Not for nothing, but if Comcrap, now that they are a complete monopoly, start capping anything (They already throttle news to 1 gig/month in my area) then they better provide software to stop FRIGGEN BANNER ADS, flash ads and ANY piece of spam from hitting my computer. Period. They want to cap stuff? Fine. I don't want to pay for things I didn't order.
refusing all non TCP packets addressed to customer's machines and all incoming TCP connections
Even doing something like blocking SYNs is not enough. You have to actually statefully track all connections. Otherwise, I can just send you tons of large TCP packets that appear to be part of an existing connection, but actually aren't. Even then, malicious hosts could "accidentally lose" your ACKs and keep retransmitting the same packet for days. I guess some will say that you could sue the host sending you packets, but what do you do if it's some 0wned PC in Korea?
Also, what if the ISP loses my ACK, forcing the other end to retransmit? Why should I be charged for that?
The core of the problem here, and the reason there is so much potential for abuse, is that the ISPs are considering charging the recipient of a packet, when the recipient has no control over how many packets may be sent to him.
And what other provider should I choose? That other Cable company that is not in my area? That DSL provider that refuses to service my area? These providers are government sanctioned monopolies. That is way they can change what they want when they want, for the most part you DO NOT have a choice. They also conspire between each other to offer similar services and pricing structures. I do have the option of dialup but this is not in the same playing field.
Bad boys rape our young girls but Violet gives willingly.
Nope. In central Maryland (Howard County) there is one cable provider (Comcast) and no DSL (too far from the telco). Satellite is laggy and generally not Mac compatible. So what do you recommend?
One addition to this... violate my privacy a bit and take note of what I'm requesting to download. If I want an ISO image from Red Hat, and my 19 of my neighbors wants the exact same thing... cut your external bandwidth by 95% by making only one download from the Red Hat server, and the multicast that out to all 20 of us. Much more efficient usage of the network for all involved.

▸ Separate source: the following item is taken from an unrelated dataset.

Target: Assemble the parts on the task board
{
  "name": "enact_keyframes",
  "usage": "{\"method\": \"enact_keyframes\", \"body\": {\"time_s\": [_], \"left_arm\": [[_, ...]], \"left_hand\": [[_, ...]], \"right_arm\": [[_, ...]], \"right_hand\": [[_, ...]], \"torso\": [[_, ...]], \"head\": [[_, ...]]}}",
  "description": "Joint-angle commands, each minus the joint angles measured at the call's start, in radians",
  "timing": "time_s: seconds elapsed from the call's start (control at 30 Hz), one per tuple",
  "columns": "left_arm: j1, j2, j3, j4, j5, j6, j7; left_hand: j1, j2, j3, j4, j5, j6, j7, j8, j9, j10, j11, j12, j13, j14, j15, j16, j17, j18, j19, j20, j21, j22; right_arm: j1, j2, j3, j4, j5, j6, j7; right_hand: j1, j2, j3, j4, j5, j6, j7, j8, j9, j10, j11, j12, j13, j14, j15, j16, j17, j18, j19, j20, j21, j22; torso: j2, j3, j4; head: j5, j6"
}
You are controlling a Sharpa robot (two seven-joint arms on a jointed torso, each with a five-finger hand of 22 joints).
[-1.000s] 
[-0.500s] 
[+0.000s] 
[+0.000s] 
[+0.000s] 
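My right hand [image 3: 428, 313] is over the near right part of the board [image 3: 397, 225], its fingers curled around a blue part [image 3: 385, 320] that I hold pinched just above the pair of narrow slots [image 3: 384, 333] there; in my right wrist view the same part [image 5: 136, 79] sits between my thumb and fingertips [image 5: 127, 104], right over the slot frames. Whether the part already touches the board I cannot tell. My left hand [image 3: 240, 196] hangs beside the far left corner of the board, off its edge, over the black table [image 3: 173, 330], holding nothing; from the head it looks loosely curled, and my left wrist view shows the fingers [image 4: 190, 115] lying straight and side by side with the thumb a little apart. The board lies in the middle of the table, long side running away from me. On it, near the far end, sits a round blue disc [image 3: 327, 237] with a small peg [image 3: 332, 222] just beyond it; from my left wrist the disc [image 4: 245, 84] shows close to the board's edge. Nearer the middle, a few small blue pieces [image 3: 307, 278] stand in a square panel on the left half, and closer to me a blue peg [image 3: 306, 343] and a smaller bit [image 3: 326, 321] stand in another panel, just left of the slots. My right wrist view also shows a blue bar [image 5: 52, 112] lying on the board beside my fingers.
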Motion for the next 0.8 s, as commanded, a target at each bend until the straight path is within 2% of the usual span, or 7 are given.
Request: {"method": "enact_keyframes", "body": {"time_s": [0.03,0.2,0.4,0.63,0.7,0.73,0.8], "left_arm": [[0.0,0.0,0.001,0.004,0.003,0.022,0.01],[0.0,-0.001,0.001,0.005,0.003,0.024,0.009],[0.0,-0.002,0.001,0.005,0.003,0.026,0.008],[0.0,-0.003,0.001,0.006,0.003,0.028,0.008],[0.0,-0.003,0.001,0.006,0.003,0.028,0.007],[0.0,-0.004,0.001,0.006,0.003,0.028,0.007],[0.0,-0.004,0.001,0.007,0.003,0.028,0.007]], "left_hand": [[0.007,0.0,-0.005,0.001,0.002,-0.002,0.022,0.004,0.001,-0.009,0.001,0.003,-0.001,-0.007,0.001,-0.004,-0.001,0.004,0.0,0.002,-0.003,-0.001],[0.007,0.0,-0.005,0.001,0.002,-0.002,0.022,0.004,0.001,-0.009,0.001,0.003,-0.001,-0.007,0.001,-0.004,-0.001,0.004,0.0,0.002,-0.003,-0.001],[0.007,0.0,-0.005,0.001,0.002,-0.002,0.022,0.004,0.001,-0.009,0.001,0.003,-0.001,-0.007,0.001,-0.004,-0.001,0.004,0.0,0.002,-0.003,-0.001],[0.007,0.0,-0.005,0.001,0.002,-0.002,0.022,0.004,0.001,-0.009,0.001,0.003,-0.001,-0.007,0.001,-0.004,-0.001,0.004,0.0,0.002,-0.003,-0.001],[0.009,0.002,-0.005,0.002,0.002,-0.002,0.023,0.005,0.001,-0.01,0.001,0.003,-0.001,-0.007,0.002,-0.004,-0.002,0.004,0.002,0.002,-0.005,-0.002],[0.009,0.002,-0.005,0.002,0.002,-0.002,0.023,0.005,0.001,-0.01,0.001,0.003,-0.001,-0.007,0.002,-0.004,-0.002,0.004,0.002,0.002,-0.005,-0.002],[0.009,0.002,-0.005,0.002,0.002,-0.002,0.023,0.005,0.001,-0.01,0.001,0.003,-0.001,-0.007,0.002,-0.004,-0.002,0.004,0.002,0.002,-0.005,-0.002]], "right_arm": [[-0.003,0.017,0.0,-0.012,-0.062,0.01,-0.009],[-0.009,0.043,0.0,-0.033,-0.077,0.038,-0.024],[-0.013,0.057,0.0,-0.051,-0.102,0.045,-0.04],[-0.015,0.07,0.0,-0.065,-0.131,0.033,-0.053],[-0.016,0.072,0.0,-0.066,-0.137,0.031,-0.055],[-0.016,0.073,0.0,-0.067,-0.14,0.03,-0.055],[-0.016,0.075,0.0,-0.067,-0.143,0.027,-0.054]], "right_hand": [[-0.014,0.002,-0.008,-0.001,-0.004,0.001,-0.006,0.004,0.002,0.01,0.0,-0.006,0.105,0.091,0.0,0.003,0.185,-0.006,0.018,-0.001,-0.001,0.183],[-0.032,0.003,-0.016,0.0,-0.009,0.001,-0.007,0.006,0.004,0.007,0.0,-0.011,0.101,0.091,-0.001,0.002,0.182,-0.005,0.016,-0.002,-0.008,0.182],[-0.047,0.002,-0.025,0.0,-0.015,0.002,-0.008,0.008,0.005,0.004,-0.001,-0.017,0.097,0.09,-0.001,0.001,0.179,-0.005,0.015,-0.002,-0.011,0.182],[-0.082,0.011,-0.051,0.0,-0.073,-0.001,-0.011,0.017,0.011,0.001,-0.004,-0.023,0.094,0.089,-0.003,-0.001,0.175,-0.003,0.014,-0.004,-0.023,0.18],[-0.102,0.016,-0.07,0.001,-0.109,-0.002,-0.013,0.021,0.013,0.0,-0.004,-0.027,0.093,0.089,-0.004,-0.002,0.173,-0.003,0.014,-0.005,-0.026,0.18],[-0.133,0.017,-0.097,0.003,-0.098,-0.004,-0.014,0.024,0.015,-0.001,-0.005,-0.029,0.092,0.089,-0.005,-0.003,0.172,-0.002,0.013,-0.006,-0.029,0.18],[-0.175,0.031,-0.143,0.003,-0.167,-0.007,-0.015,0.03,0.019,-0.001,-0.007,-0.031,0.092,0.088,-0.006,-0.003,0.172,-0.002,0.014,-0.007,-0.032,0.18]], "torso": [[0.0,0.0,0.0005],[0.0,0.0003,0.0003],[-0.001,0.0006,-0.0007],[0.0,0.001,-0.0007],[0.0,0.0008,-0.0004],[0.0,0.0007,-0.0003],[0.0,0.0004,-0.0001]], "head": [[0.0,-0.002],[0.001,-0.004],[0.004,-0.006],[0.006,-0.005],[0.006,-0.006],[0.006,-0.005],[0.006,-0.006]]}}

Unless you consider "move" a choice, which believe it or not is exactly what I was once told by my cable company (before they were bought by TCI, later bought by AT&T). They had the nerve to tell me to my face that they don't have a monopoly on cable TV because I am free to move! With this attitude, is it any surprise they will cap downloads? It's simple math: Those who use the most have the least option to switch, so they're the most likely to pay whatever you charge. Those who use the least could always go back to dialup Juno for email, so you have to treat them nice.
If all this should have a reason, we would be the last to know.
If they do it with a "download agent", then you'll only be able to use their network with Windows. Think this one through again.
I think we've pushed this "anyone can grow up to be president" thing too far.